This exercise needs the listing below duplicated exactly.
[Dataset — start]
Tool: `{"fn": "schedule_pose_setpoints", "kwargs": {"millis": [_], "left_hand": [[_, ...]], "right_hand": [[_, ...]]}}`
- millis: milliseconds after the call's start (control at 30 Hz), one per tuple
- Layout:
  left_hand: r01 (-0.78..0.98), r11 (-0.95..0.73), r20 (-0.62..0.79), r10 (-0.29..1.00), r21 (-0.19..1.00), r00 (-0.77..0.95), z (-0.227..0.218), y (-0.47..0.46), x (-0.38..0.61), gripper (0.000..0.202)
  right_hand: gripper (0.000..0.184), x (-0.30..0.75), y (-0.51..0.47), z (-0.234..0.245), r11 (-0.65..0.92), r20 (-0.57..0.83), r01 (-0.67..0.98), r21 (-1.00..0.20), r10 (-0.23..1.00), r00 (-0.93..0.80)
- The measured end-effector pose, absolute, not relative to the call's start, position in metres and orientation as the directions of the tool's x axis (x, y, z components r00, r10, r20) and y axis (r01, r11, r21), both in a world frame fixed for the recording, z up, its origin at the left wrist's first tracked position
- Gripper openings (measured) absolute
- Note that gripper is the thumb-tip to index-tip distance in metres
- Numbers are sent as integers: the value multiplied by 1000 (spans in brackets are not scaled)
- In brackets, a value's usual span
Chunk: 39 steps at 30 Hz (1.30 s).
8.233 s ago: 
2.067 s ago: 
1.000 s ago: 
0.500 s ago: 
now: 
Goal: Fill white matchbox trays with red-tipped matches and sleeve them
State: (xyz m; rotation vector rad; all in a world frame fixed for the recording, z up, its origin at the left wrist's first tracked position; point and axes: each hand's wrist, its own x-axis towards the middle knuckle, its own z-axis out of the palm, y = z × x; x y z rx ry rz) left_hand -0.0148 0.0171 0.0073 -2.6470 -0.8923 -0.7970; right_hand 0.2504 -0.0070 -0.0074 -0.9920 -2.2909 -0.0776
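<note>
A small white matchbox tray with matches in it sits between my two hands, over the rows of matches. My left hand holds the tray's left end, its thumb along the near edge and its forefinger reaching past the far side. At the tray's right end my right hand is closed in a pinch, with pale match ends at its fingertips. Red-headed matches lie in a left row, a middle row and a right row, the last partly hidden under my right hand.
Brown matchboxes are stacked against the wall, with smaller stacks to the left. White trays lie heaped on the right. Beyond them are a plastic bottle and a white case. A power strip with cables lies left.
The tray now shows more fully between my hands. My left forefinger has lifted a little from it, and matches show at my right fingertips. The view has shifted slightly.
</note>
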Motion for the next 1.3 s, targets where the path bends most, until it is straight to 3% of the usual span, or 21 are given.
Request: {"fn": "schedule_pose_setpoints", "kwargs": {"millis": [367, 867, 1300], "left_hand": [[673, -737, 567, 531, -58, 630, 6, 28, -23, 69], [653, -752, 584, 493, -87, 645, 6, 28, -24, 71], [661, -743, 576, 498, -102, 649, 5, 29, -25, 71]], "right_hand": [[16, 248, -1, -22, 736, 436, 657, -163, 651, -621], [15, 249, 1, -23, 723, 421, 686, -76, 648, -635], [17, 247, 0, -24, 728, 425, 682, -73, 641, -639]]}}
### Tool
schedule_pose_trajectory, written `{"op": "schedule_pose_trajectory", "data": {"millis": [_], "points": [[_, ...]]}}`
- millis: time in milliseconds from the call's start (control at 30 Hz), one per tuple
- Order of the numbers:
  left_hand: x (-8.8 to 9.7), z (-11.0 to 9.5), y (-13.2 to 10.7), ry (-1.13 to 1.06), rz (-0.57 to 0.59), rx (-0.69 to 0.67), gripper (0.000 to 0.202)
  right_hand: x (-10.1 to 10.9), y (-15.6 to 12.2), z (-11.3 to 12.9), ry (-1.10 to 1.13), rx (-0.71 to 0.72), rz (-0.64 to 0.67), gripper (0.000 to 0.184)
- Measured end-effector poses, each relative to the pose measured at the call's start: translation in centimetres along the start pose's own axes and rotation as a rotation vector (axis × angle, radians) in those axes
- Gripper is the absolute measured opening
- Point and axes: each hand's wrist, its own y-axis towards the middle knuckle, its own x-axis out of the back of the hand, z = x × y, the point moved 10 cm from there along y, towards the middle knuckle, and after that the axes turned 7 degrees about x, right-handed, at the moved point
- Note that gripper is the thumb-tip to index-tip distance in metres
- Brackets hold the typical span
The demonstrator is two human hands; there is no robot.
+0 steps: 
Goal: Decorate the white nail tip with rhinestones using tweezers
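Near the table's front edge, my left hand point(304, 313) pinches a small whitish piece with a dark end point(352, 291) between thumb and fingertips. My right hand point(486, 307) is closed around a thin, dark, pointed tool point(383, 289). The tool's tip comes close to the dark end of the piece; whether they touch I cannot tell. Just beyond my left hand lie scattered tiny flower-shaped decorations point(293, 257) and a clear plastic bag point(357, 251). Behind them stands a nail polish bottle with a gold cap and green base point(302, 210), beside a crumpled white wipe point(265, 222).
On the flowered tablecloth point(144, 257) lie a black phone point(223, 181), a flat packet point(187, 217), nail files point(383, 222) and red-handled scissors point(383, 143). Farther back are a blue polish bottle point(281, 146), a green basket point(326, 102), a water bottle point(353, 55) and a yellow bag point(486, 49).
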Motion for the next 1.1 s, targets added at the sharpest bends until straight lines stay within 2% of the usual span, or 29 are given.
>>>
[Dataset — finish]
▶ **Answer section**:
Tool: `{"fn": "schedule_pose_setpoints", "kwargs": {"millis": [_], "left_hand": [[_, ...]], "right_hand": [[_, ...]]}}`
- millis: milliseconds after the call's start (control at 30 Hz), one per tuple
- Layout:
  left_hand: r01 (-0.78..0.98), r11 (-0.95..0.73), r20 (-0.62..0.79), r10 (-0.29..1.00), r21 (-0.19..1.00), r00 (-0.77..0.95), z (-0.227..0.218), y (-0.47..0.46), x (-0.38..0.61), gripper (0.000..0.202)
  right_hand: gripper (0.000..0.184), x (-0.30..0.75), y (-0.51..0.47), z (-0.234..0.245), r11 (-0.65..0.92), r20 (-0.57..0.83), r01 (-0.67..0.98), r21 (-1.00..0.20), r10 (-0.23..1.00), r00 (-0.93..0.80)
- The measured end-effector pose, absolute, not relative to the call's start, position in metres and orientation as the directions of the tool's x axis (x, y, z components r00, r10, r20) and y axis (r01, r11, r21), both in a world frame fixed for the recording, z up, its origin at the left wrist's first tracked position
- Gripper openings (measured) absolute
- Note that gripper is the thumb-tip to index-tip distance in metres
- Numbers are sent as integers: the value multiplied by 1000 (spans in brackets are not scaled)
- In brackets, a value's usual span
Chunk: 39 steps at 30 Hz (1.30 s).
8.233 s ago: 
2.067 s ago: 
1.000 s ago: 
0.500 s ago: 
now: 
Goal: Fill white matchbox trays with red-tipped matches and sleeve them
State: (xyz m; rotation vector rad; all in a world frame fixed for the recording, z up, its origin at the left wrist's first tracked position; point and axes: each hand's wrist, its own x-axis towards the middle knuckle, its own z-axis out of the palm, y = z × x; x y z rx ry rz) left_hand -0.0148 0.0171 0.0073 -2.6470 -0.8923 -0.7970; right_hand 0.2504 -0.0070 -0.0074 -0.9920 -2.2909 -0.0776
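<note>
A small white matchbox tray with matches in it sits between my two hands, over the rows of matches. My left hand holds the tray's left end, its thumb along the near edge and its forefinger reaching past the far side. At the tray's right end my right hand is closed in a pinch, with pale match ends at its fingertips. Red-headed matches lie in a left row, a middle row and a right row, the last partly hidden under my right hand.
Brown matchboxes are stacked against the wall, with smaller stacks to the left. White trays lie heaped on the right. Beyond them are a plastic bottle and a white case. A power strip with cables lies left.
The tray now shows more fully between my hands. My left forefinger has lifted a little from it, and matches show at my right fingertips. The view has shifted slightly.
</note>
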Motion for the next 1.3 s, targets where the path bends most, until it is straight to 3% of the usual span, or 21 are given.
Request: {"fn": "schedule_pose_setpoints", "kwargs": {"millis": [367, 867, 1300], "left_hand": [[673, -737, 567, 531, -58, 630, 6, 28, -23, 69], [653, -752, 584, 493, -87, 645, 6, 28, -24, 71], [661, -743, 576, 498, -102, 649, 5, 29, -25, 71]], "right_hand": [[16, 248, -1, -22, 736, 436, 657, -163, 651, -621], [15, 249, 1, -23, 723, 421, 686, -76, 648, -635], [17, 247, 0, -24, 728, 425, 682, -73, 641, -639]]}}
### Tool
schedule_pose_trajectory, written `{"op": "schedule_pose_trajectory", "data": {"millis": [_], "points": [[_, ...]]}}`
- millis: time in milliseconds from the call's start (control at 30 Hz), one per tuple
- Order of the numbers:
  left_hand: x (-8.8 to 9.7), z (-11.0 to 9.5), y (-13.2 to 10.7), ry (-1.13 to 1.06), rz (-0.57 to 0.59), rx (-0.69 to 0.67), gripper (0.000 to 0.202)
  right_hand: x (-10.1 to 10.9), y (-15.6 to 12.2), z (-11.3 to 12.9), ry (-1.10 to 1.13), rx (-0.71 to 0.72), rz (-0.64 to 0.67), gripper (0.000 to 0.184)
- Measured end-effector poses, each relative to the pose measured at the call's start: translation in centimetres along the start pose's own axes and rotation as a rotation vector (axis × angle, radians) in those axes
- Gripper is the absolute measured opening
- Point and axes: each hand's wrist, its own y-axis towards the middle knuckle, its own x-axis out of the back of the hand, z = x × y, the point moved 10 cm from there along y, towards the middle knuckle, and after that the axes turned 7 degrees about x, right-handed, at the moved point
- Note that gripper is the thumb-tip to index-tip distance in metres
- Brackets hold the typical span
The demonstrator is two human hands; there is no robot.
+0 steps: 
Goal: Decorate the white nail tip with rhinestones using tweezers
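Near the table's front edge, my left hand point(304, 313) pinches a small whitish piece with a dark end point(352, 291) between thumb and fingertips. My right hand point(486, 307) is closed around a thin, dark, pointed tool point(383, 289). The tool's tip comes close to the dark end of the piece; whether they touch I cannot tell. Just beyond my left hand lie scattered tiny flower-shaped decorations point(293, 257) and a clear plastic bag point(357, 251). Behind them stands a nail polish bottle with a gold cap and green base point(302, 210), beside a crumpled white wipe point(265, 222).
On the flowered tablecloth point(144, 257) lie a black phone point(223, 181), a flat packet point(187, 217), nail files point(383, 222) and red-handled scissors point(383, 143). Farther back are a blue polish bottle point(281, 146), a green basket point(326, 102), a water bottle point(353, 55) and a yellow bag point(486, 49).
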Motion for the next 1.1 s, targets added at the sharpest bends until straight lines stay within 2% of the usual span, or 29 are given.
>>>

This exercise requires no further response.